Every record gets copied exactly, and no picture goes with it.

[[ RECORDED INFORMATION open ]]

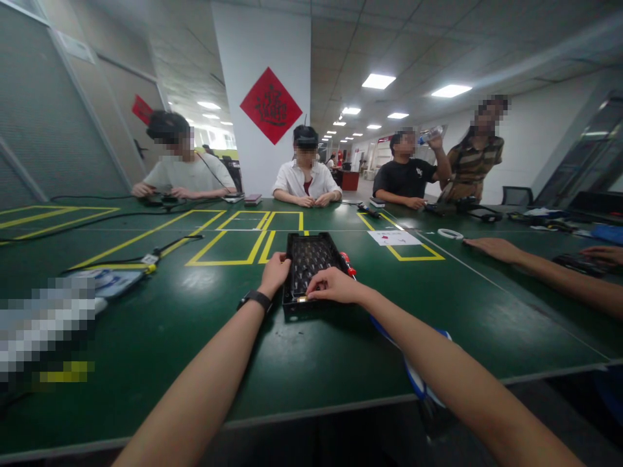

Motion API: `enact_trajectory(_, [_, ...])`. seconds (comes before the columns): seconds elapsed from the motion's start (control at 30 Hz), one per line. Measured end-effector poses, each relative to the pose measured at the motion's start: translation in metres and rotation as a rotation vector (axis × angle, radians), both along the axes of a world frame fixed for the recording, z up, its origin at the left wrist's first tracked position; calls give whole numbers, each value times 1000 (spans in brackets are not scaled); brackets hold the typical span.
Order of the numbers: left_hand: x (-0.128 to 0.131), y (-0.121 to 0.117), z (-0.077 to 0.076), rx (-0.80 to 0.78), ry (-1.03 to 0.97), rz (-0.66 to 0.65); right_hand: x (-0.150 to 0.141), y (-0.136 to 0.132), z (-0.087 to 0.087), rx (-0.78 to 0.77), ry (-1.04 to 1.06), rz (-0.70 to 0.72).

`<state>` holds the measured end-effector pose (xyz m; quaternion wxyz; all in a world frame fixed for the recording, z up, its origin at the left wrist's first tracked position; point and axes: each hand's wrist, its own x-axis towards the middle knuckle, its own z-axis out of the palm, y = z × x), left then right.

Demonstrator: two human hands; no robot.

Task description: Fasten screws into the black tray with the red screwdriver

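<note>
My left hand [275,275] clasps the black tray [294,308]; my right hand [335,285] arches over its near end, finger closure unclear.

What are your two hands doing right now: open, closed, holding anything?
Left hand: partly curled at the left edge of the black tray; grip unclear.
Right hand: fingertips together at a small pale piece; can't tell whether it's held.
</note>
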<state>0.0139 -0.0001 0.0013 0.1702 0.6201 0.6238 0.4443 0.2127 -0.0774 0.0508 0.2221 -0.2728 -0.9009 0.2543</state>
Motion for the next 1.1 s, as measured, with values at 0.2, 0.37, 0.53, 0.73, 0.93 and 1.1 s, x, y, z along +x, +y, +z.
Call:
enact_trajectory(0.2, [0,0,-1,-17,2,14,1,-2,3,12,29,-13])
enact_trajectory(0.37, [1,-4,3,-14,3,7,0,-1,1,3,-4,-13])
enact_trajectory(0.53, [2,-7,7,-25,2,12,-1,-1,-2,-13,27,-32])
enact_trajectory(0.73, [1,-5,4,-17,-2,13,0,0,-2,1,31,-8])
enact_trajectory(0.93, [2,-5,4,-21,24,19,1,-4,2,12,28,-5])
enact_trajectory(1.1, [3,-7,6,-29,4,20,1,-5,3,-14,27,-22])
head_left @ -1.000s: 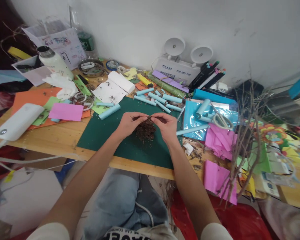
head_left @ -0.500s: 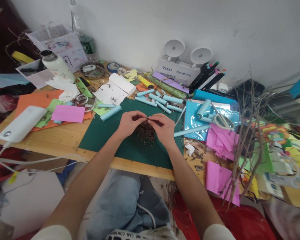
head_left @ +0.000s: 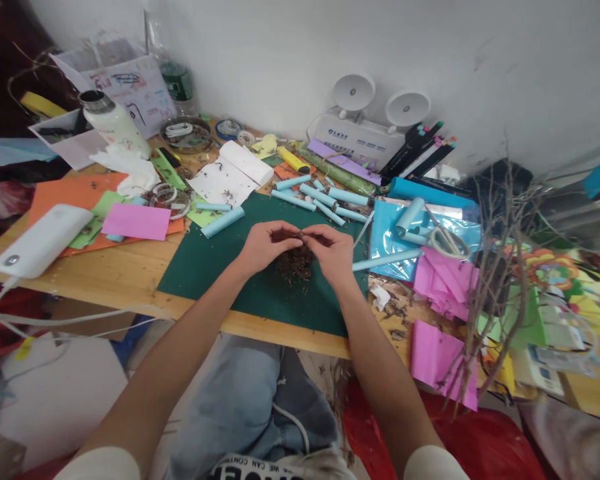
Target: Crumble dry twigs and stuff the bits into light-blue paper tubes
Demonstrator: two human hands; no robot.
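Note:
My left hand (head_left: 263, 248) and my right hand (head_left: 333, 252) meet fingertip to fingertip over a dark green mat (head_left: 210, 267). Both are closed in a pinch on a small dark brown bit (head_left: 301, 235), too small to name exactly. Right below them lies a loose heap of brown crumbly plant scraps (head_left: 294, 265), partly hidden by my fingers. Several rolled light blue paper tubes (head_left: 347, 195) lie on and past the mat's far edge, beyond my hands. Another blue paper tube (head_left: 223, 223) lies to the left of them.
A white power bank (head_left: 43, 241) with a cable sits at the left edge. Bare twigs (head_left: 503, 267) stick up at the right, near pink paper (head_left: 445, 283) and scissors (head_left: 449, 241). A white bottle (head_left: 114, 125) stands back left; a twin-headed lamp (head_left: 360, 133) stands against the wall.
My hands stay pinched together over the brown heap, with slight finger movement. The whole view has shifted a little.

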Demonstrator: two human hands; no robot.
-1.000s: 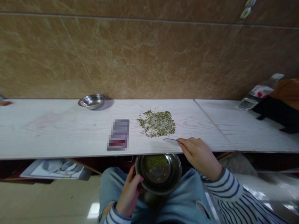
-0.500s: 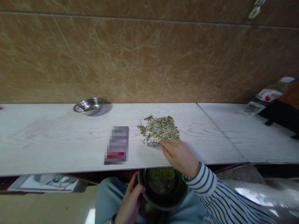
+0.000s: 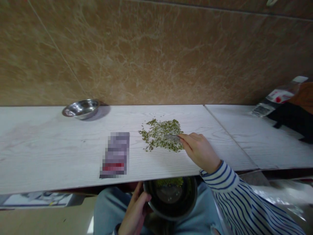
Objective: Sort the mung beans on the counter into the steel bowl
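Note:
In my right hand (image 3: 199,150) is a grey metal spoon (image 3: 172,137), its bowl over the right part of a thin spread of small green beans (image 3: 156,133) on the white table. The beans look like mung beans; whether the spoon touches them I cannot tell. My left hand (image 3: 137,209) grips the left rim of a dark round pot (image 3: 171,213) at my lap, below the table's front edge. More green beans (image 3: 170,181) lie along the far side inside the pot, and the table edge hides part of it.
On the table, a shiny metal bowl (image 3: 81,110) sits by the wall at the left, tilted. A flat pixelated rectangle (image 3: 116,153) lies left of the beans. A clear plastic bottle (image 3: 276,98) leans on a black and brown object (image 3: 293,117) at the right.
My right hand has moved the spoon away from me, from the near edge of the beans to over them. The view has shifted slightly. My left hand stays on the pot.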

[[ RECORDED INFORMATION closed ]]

§ **RESULT**:
Motion API: `enact_trajectory(_, [_, ...])`. seconds (comes before the columns): seconds elapsed from the motion's start (control at 30 Hz), one per line. Measured end-effector poses, each relative to the pose measured at the motion's start: translation in metres and rotation as a rotation vector (axis × angle, radians), both along the axes of a world frame fixed for the recording, z up, its origin at the left wrist's first tracked position; calls give whole numbers, each value times 1000 (spans in brackets are not scaled); brackets hold the typical span.
Order of the numbers: left_hand: x (-0.128 to 0.131), y (-0.121 to 0.117), z (-0.077 to 0.076), rx (-0.80 to 0.78), ry (-1.03 to 0.97), rz (-0.66 to 0.65); right_hand: x (-0.150 to 0.141), y (-0.136 to 0.132), z (-0.087 to 0.087), rx (-0.78 to 0.77), ry (-1.04 to 1.06), rz (-0.70 to 0.72).

`<state>` holds the measured end-effector pose (xyz m; quaternion wxyz; all in a world frame fixed for the recording, z up, its origin at the left wrist's first tracked position; point and axes: each hand's wrist, its own x-axis towards the middle knuckle, its own z-axis out of the palm, y = z × x), left then right.

Demonstrator: two human hands; no robot.

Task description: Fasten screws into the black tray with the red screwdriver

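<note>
My left hand [275,275] clasps the black tray [294,308]; my right hand [335,285] arches over its near end, finger closure unclear.

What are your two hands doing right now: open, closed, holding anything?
Left hand: partly curled at the left edge of the black tray; grip unclear.
Right hand: fingertips together at a small pale piece; can't tell whether it's held.
</note>
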<state>0.0139 -0.0001 0.0013 0.1702 0.6201 0.6238 0.4443 0.2127 -0.0774 0.0508 0.2221 -0.2728 -0.9009 0.2543</state>
Motion for the next 1.1 s, as measured, with values at 0.2, 0.37, 0.53, 0.73, 0.93 and 1.1 s, x, y, z along +x, +y, +z.
Call:
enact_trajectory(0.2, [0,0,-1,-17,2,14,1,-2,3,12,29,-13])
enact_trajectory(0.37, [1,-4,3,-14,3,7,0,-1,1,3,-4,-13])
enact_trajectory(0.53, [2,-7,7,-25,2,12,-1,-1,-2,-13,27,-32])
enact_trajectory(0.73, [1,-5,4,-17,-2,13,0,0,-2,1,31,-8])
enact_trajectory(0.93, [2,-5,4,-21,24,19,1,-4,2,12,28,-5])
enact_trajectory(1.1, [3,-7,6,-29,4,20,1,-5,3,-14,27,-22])
head_left @ -1.000s: 
head_left @ -0.500s: 
head_left @ +0.000s: 
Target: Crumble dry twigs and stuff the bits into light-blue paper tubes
Demonstrator: two human hands; no robot.
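Note:
My left hand (head_left: 263, 248) and my right hand (head_left: 333, 252) meet fingertip to fingertip over a dark green mat (head_left: 210, 267). Both are closed in a pinch on a small dark brown bit (head_left: 301, 235), too small to name exactly. Right below them lies a loose heap of brown crumbly plant scraps (head_left: 294, 265), partly hidden by my fingers. Several rolled light blue paper tubes (head_left: 347, 195) lie on and past the mat's far edge, beyond my hands. Another blue paper tube (head_left: 223, 223) lies to the left of them.
A white power bank (head_left: 43, 241) with a cable sits at the left edge. Bare twigs (head_left: 503, 267) stick up at the right, near pink paper (head_left: 445, 283) and scissors (head_left: 449, 241). A white bottle (head_left: 114, 125) stands back left; a twin-headed lamp (head_left: 360, 133) stands against the wall.
My hands stay pinched together over the brown heap, with slight finger movement. The whole view has shifted a little.
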
Demonstrator: two human hands; no robot.
-1.000s: 
-0.500s: 
+0.000s: 
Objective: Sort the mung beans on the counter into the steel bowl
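Note:
In my right hand (image 3: 199,150) is a grey metal spoon (image 3: 172,137), its bowl over the right part of a thin spread of small green beans (image 3: 156,133) on the white table. The beans look like mung beans; whether the spoon touches them I cannot tell. My left hand (image 3: 137,209) grips the left rim of a dark round pot (image 3: 171,213) at my lap, below the table's front edge. More green beans (image 3: 170,181) lie along the far side inside the pot, and the table edge hides part of it.
On the table, a shiny metal bowl (image 3: 81,110) sits by the wall at the left, tilted. A flat pixelated rectangle (image 3: 116,153) lies left of the beans. A clear plastic bottle (image 3: 276,98) leans on a black and brown object (image 3: 293,117) at the right.
My right hand has moved the spoon away from me, from the near edge of the beans to over them. The view has shifted slightly. My left hand stays on the pot.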

The exercise contains nothing more.